Exercise objective -> The required output is the lines below from the line containing "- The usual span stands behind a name" to the line containing "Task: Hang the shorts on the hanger", inclusive, retyped exactly. No other lines belong in it.

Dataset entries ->
-------------------------
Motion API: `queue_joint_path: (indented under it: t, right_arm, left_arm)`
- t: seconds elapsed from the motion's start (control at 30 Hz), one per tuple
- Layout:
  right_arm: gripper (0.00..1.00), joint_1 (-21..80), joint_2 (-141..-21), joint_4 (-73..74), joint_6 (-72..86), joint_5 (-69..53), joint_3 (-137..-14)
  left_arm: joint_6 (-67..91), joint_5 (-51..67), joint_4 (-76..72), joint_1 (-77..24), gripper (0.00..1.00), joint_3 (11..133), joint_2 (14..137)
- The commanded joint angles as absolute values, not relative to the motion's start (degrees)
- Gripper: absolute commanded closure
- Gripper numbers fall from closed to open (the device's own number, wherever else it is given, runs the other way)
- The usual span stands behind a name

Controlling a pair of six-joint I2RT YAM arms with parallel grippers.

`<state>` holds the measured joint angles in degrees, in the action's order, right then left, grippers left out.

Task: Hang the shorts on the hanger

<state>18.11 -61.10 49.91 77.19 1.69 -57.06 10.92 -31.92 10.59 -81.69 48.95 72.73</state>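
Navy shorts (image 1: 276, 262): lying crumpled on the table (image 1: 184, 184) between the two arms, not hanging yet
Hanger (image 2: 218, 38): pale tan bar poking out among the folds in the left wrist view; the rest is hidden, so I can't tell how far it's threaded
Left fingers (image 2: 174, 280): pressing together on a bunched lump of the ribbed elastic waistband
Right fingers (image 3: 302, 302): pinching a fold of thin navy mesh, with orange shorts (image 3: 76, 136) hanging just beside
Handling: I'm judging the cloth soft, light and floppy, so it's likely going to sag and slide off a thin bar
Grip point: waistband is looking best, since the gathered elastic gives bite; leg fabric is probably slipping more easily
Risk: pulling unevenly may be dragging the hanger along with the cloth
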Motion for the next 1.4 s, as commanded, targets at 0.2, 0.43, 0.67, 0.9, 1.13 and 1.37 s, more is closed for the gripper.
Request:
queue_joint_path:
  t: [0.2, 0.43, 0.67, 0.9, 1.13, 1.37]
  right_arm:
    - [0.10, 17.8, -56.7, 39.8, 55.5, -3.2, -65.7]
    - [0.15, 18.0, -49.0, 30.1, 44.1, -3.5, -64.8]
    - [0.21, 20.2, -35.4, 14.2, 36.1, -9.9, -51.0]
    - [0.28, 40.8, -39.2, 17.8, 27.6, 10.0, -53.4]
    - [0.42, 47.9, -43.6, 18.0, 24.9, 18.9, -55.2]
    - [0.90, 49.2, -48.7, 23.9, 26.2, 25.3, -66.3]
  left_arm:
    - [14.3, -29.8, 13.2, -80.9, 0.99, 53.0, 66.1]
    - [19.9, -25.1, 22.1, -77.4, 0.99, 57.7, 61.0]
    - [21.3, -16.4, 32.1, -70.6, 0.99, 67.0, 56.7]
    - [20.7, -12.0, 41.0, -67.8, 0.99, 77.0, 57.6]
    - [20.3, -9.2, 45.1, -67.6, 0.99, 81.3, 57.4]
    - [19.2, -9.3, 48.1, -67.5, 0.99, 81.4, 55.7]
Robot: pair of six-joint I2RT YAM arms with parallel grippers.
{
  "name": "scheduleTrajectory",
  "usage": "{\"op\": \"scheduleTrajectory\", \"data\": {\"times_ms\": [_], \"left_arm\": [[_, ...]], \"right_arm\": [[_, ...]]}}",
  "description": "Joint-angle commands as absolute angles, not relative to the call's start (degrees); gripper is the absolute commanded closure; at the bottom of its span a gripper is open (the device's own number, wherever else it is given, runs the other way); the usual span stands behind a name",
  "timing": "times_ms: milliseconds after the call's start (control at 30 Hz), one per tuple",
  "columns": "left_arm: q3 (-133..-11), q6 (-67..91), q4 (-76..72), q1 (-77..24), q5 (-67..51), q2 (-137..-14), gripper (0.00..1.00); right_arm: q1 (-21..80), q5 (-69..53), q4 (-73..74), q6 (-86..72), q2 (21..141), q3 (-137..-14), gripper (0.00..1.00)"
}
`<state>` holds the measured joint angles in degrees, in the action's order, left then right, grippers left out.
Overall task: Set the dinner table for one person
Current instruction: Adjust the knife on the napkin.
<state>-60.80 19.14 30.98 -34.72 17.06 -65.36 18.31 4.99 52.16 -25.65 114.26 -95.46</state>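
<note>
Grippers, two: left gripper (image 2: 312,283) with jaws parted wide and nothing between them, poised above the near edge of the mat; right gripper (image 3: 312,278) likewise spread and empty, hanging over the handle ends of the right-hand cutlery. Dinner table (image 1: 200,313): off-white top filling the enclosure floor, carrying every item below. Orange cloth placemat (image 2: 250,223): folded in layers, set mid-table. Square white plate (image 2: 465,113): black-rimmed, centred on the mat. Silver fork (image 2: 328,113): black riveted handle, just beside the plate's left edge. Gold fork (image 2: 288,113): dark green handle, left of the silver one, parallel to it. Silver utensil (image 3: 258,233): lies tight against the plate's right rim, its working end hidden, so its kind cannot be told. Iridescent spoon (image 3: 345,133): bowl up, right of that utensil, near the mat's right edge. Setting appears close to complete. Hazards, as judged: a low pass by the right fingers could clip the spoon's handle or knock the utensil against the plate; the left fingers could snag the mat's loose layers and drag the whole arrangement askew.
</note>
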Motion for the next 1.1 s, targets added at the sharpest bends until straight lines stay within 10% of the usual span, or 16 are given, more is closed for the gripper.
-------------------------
Written answer ->
- The usual span stands behind a name

Controlling a pair of six-joint I2RT YAM arms with parallel grippers.

`<state>` holds the measured joint angles in degrees, in the action's order, right then left, grippers left out.

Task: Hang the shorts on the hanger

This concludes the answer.